Proof. We establish correctness in three steps.
Step 1: SCC independence of elimination. Graph elimination (Algorithm 7.2) processes vertices in an order guided by SCC topological sort. Within each SCC, vertices are eliminated in arbitrary order, but vertices in C_i are eliminated before vertices in C_j when i < j in topological order. Critically, when eliminating a vertex v \in C_i, the bypass edges created involve only parents and children of v. Since G^{\text{SCC}} is a DAG, no vertex in an earlier SCC C_j (j < i) is a child of v, so the elimination of v does not modify edges within C_j. This means the elimination of vertices within C_i depends only on:
- The initial edge weights within C_i,
- The edge weights from upstream vertices (in earlier SCCs) to vertices in C_i,
- The edge targets to downstream vertices (in later SCCs).
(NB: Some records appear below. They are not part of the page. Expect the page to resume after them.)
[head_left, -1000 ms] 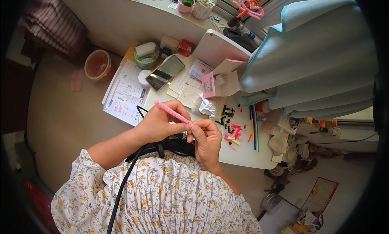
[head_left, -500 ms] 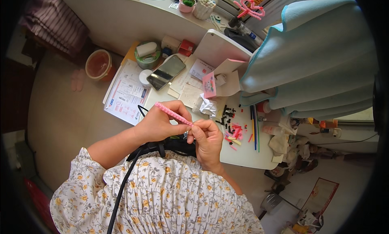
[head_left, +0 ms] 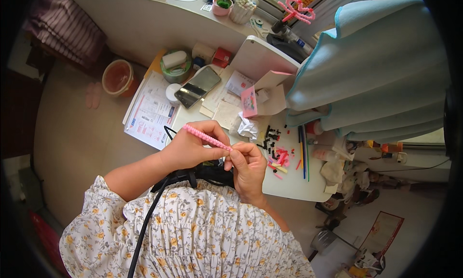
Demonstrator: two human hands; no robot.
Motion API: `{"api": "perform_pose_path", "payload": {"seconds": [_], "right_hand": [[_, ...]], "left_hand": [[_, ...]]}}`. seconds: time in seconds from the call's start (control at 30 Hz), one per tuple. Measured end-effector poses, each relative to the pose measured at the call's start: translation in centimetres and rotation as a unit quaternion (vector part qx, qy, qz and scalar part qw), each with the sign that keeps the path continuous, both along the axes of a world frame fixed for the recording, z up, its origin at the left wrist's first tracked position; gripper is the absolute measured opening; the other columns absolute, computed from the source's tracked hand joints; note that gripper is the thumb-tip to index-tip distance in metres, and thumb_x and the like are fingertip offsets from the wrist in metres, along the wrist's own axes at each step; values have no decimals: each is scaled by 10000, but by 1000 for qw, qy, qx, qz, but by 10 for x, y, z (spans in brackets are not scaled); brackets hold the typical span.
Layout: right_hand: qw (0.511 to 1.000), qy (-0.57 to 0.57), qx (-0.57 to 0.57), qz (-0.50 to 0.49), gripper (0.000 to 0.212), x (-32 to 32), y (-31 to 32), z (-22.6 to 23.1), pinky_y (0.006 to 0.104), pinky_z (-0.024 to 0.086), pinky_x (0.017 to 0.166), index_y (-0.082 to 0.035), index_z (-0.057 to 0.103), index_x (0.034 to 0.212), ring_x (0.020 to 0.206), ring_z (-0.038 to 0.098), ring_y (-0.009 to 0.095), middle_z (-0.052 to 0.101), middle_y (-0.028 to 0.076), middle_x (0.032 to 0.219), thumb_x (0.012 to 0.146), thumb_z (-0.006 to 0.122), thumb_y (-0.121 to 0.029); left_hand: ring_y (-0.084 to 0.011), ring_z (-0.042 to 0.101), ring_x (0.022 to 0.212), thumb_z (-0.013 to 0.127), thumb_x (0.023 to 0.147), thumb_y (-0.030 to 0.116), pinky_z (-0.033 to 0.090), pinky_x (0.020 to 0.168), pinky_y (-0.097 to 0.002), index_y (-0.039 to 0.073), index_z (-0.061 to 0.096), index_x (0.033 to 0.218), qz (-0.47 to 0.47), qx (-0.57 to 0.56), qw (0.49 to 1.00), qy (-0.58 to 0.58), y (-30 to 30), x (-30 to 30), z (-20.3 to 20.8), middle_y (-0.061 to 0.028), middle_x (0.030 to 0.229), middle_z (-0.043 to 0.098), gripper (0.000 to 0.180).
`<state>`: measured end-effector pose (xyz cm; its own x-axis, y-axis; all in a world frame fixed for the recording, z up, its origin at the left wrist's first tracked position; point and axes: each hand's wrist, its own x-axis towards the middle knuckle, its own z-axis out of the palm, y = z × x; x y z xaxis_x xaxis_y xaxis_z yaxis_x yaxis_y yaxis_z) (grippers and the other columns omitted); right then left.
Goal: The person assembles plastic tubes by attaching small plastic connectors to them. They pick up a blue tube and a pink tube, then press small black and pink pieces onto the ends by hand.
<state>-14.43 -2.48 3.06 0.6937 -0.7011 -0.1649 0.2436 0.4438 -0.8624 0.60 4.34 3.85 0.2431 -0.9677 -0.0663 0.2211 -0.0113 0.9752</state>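
Note:
A slim pink stick with a bumpy, beaded-looking surface (head_left: 205, 136) slants across my two hands above the table's near edge. My left hand (head_left: 185, 150) is closed around it, and its upper left end pokes out past the fingers. At the stick's lower right end, my right hand (head_left: 248, 169) pinches with thumb and forefinger; the tip itself is hidden between the fingers. To the right of my hands, small black pieces (head_left: 275, 133) and short pink and red pieces (head_left: 282, 155) lie scattered on the white table (head_left: 294, 189).
Long thin sticks (head_left: 303, 152) lie beyond the small pieces. Crumpled white tissue (head_left: 248, 127), an open pink box (head_left: 249, 102), a phone (head_left: 197, 86) and printed papers (head_left: 152, 109) cover the far and left parts. A blue curtain (head_left: 371, 71) hangs at right; a black cable (head_left: 147, 215) crosses my lap.
Both hands keep their grip on the pink stick. The stick's upper left end has dipped very slightly, and my right hand has shifted a touch to the right.

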Motion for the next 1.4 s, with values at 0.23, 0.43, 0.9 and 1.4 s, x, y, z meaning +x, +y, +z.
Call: {"api": "perform_pose_path", "payload": {"seconds": [0.23, 0.43, 0.9, 1.4], "right_hand": [[1000, 2, 2, -19, 78, 0, -2, -2, 200, 427, 561, 32, 534, 871, 594, 507, 102, 560, 79, 771, 850, 555, -39], [1000, -1, 7, -11, 95, 0, -1, -2, 195, 422, 554, 30, 536, 874, 592, 506, 99, 564, 81, 778, 852, 560, -59], [1000, -6, -2, -2, 109, 1, -2, -3, 204, 414, 507, -3, 535, 863, 576, 496, 119, 548, 83, 762, 836, 589, -94], [1000, -5, -8, -5, 75, 1, -1, -1, 199, 410, 532, 7, 512, 850, 579, 485, 102, 539, 75, 762, 855, 551, -56]], "left_hand": [[-100, 561, 783, 689, 747, 63, 456, 697, -228, 17, 543, 826, -30, 43, 990, 131, -1, 1, 0, -53, 838, 594, 173], [-123, 585, 780, 692, 738, 52, 469, 708, -244, 15, 546, 824, -18, 81, 974, 211, -1, 3, 2, -78, 834, 615, 173], [-110, 584, 770, 679, 751, 54, 473, 691, -226, 11, 546, 824, -9, 85, 973, 217, -1, 3, -1, -70, 824, 606, 158], [-105, 569, 775, 690, 738, 34, 465, 700, -230, 21, 530, 817, -14, 74, 981, 177, -1, 1, -1, -61, 827, 596, 179]]}}
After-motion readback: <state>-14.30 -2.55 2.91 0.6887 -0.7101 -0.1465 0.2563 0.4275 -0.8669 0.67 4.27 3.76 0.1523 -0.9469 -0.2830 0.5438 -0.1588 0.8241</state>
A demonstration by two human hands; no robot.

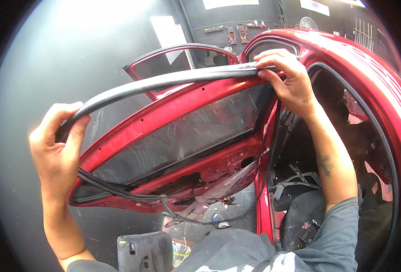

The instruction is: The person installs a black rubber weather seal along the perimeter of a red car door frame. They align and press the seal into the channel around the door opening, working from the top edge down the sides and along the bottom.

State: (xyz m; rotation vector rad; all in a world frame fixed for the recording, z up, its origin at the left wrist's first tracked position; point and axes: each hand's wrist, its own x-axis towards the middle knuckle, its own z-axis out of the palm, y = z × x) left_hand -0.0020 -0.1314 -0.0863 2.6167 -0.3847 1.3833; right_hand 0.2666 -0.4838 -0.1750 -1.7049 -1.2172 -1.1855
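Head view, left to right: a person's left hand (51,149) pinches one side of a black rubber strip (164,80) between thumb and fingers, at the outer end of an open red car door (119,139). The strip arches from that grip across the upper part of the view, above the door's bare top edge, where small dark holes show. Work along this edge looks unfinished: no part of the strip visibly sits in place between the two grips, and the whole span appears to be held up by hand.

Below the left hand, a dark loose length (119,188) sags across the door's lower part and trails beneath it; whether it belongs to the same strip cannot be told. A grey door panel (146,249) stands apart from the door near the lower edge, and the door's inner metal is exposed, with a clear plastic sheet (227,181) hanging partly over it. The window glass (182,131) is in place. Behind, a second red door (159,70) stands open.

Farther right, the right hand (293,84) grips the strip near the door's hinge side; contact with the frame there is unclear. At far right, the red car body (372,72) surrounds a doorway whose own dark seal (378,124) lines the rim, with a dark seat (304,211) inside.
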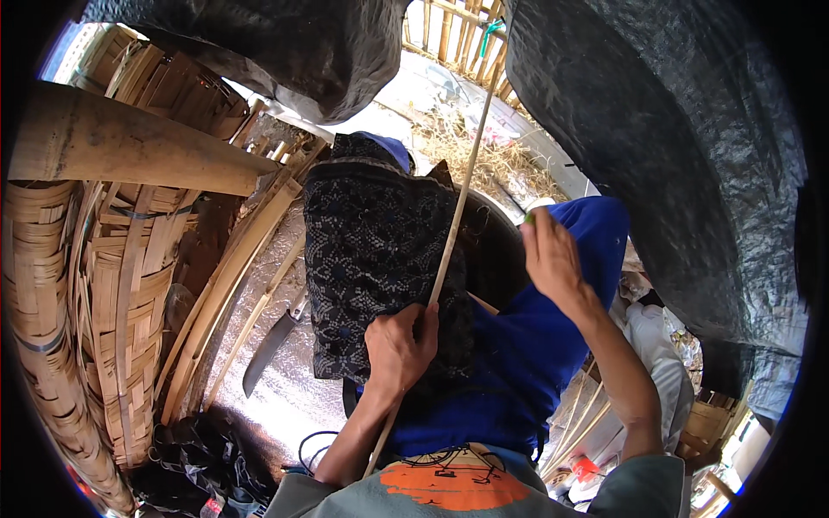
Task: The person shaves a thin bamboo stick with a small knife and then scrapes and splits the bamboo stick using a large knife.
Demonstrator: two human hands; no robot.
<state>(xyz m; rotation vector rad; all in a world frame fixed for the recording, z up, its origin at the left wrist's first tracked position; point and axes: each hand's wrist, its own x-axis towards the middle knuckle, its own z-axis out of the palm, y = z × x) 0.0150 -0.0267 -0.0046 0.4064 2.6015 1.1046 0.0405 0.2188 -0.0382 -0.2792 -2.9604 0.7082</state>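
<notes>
My left hand (401, 344) is closed round a long, thin bamboo strip (466, 184), thumb and fingers pinching it. The strip slants from beside my left forearm up past the far edge of my lap. To its right, raised above my blue-clad knee (604, 229), my right hand (553, 257) grips a slim tool (528, 218) with a green handle and a thin dark point; its exact kind is unclear. The tool is apart from the strip. A black patterned cloth (371, 250) lies over my left leg, under the strip. A broad-bladed knife (271, 347) rests on the ground left of the cloth.
Woven bamboo panels (108, 319) and a thick bamboo pole (138, 148) crowd the left side. Dark plastic sheeting (665, 164) hangs at the right and overhead. A bamboo fence (453, 33) stands at the far side. Black plastic (203, 457) lies at lower left.
</notes>
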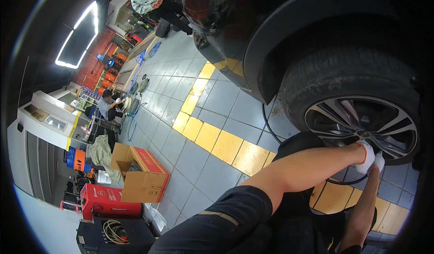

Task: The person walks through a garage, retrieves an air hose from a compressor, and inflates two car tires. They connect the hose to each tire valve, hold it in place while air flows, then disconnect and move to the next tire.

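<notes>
A car wheel (348, 80) with a black tyre and a black-and-silver spoked rim (357, 123) fills the right side, under the dark wheel arch (255, 64). Both my hands wear white knit gloves and are close together at the lower edge of the rim. My left hand (365, 158) is in front of the spokes just below the hub, its fingers turned away from view. Right beside it is my right hand (379, 161), partly covered, with its fingers hidden too. Whatever either hand grips cannot be seen. A black hose (346, 182) curves along the floor below my left forearm.
Yellow tiles (217, 138) form a line across the grey floor. An open cardboard box (140, 175), a red machine (108, 199) and a black case with a coiled cable (115, 231) stand at the lower left. One person (110, 105) crouches farther off; another (151, 3) stands by the car.
</notes>
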`<state>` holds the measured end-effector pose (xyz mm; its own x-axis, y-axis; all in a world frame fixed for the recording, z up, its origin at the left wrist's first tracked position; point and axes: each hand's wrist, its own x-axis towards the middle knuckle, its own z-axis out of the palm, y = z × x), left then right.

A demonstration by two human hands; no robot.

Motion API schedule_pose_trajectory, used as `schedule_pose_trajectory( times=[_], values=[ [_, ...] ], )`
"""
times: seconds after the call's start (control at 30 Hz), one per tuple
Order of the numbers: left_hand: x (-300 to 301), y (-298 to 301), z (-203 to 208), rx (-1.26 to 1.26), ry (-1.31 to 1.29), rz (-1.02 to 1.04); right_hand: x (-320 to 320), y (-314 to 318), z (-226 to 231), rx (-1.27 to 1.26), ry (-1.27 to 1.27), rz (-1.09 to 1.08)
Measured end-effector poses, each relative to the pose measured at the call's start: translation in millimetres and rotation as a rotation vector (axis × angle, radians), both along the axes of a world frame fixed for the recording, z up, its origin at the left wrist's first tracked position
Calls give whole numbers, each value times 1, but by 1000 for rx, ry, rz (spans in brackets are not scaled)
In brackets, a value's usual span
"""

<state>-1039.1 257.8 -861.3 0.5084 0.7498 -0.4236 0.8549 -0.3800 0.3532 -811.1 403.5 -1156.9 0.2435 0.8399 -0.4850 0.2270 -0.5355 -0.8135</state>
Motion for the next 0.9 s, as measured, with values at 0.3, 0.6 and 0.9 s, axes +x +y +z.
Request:
schedule_pose_trajectory(
  times=[0.3, 0.6, 0.9],
  values=[
    [5, 4, -14, 6, -26, 14, 13, 15, -29, 15, 61, 37],
    [8, 8, -25, 26, -6, -12, 37, 38, -73, 61, 253, 203],
    [-10, -10, 4, -11, 13, -38, 35, 34, -91, 97, 911, -53]
  ],
)
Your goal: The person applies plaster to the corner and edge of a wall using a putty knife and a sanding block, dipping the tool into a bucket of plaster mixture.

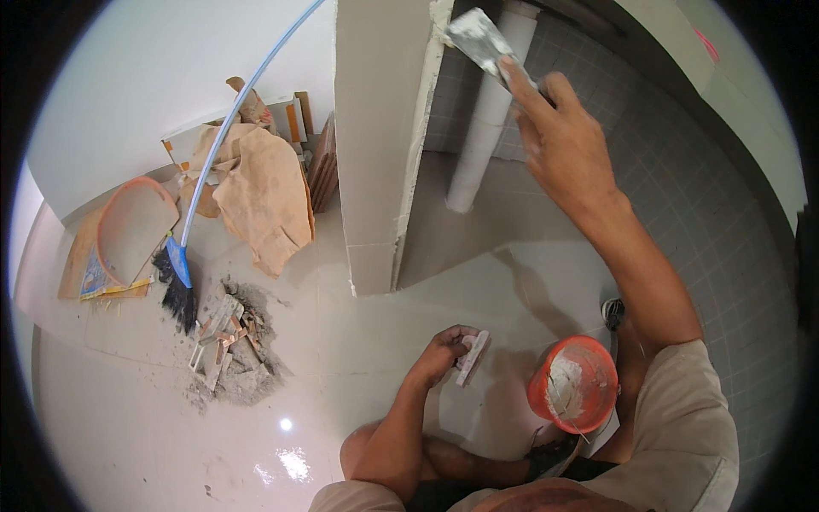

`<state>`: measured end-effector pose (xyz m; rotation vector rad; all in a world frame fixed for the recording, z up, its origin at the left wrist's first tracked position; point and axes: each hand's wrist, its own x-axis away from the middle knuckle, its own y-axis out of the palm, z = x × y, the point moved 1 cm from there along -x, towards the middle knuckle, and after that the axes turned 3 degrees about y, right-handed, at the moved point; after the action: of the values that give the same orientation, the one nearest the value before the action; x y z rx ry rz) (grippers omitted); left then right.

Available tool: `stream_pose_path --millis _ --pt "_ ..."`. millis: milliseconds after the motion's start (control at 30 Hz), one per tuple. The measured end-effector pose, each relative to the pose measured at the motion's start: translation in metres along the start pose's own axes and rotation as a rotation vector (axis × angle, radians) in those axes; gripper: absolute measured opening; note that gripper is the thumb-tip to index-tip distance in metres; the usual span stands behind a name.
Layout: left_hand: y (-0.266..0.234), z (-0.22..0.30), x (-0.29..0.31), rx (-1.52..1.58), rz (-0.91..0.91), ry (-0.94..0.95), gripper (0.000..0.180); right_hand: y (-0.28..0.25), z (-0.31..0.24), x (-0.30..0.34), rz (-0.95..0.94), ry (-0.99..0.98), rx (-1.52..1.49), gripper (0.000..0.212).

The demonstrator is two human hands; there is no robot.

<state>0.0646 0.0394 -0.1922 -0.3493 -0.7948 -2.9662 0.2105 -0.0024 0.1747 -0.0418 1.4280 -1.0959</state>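
Up at the top, my right hand (559, 136) grips a putty knife (484, 41), its wide blade smeared with white paste. The blade is beside the edge of a beige-tiled wall end (382, 128), where pale filler runs in a rough line; whether they touch I cannot tell. Lower down, my left hand (445, 352) is closed round a small flat piece (473, 357) coated in whitish paste; its exact kind is unclear. Right of that hand is an orange-red bucket (587, 346) with white paste inside, by my leg.
A white pipe (485, 128) rises behind the wall end. To the left, a blue-handled broom (177, 260) leans over a heap of rubble (232, 354). Crumpled brown paper (264, 188), stacked boards (322, 171) and an orange-rimmed round item (136, 189) lie against the white wall.
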Motion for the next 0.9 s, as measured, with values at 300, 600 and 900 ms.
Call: stream_pose_path --millis 300,600,900 --pt "-0.006 -0.009 -0.006 0.068 -0.031 0.001 0.030 0.056 0.010 0.022 0.122 -0.017 -0.130 0.064" --pt "0.002 -0.001 -0.006 -0.035 -0.035 0.004 0.029 0.085 -0.009 -0.012 0.316 -0.095 -0.422 0.067" --pt "-0.001 -0.006 -0.003 0.050 -0.019 -0.008 0.031 0.071 -0.014 0.033 0.161 0.106 -0.396 0.074"
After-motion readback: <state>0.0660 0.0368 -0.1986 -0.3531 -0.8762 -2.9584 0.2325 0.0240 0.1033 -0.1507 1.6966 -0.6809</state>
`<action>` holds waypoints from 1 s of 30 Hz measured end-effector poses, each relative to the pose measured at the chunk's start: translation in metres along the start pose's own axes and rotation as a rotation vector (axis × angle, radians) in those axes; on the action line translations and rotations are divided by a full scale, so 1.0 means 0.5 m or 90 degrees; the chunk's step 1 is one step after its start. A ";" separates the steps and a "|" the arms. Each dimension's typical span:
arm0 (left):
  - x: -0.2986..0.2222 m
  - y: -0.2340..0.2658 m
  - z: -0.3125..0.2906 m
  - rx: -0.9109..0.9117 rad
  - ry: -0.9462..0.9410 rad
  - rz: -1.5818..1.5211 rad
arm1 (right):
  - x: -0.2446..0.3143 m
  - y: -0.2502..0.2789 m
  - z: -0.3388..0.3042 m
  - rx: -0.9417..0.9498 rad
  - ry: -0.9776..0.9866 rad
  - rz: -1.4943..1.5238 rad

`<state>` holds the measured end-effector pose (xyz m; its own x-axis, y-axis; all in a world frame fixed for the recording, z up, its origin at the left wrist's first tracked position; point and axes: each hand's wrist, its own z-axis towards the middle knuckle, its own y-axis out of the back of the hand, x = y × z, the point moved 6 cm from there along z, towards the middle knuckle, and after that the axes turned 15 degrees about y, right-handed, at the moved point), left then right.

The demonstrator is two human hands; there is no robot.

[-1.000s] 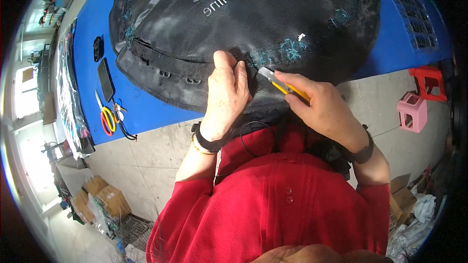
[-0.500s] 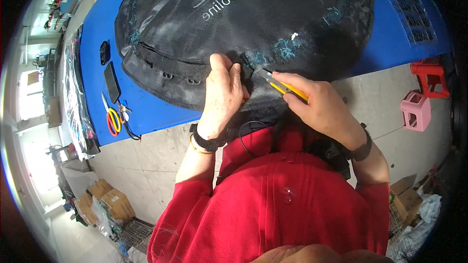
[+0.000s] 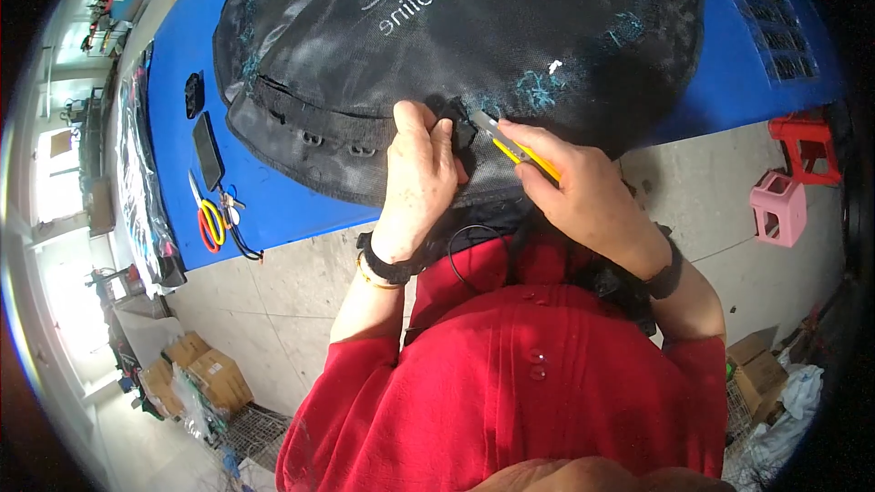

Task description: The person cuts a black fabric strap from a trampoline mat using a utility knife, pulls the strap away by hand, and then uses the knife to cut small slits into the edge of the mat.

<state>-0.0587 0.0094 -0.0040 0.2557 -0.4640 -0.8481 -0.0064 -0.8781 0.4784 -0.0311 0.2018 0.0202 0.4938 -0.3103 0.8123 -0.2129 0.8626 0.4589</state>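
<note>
A round black mesh trampoline mat [image 3: 365, 55] with a stitched-on border lies across the blue table. My left hand [image 3: 421, 164] is closed on a bunched fold of black webbing [image 3: 463, 128] at the mat's near edge. In my right hand [image 3: 588, 184] is a yellow box cutter [image 3: 529, 157]. Its blade end points up and left, close beside the pinched webbing; whether it touches cannot be told. Teal thread tangles [image 3: 540, 88] cling to the mat just beyond the cutter, and a small white scrap [image 3: 555, 66] lies there too.
On the blue table [image 3: 273, 210] at left are a dark phone [image 3: 208, 151], scissors with red and yellow handles [image 3: 210, 221], keys [image 3: 231, 204] and a small black item [image 3: 193, 95]. Right, on the floor, stand a red stool [image 3: 806, 148] and a pink stool [image 3: 779, 210]. Cardboard boxes [image 3: 219, 381] sit lower left.
My right hand has moved slightly up and left, bringing the box cutter's blade nearer the webbing. My left hand keeps its hold almost in place.
</note>
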 end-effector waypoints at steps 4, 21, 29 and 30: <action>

These are precisely the edges present in the enhanced subgraph G_i^+ (Definition 15.1).
Step 2: SCC-local trace captures local elimination. By Theorem 13.1, the SCC-local trace \mathcal{T}_i recorded on G_i^+ produces correct vertex scalars and edge probabilities for all vertices in G_i^+ when evaluated with \boldsymbol{\theta}. In particular, for the internal vertices C_i, the vertex scalars and edge probabilities match those that would be produced by eliminating C_i’s vertices within the full graph G.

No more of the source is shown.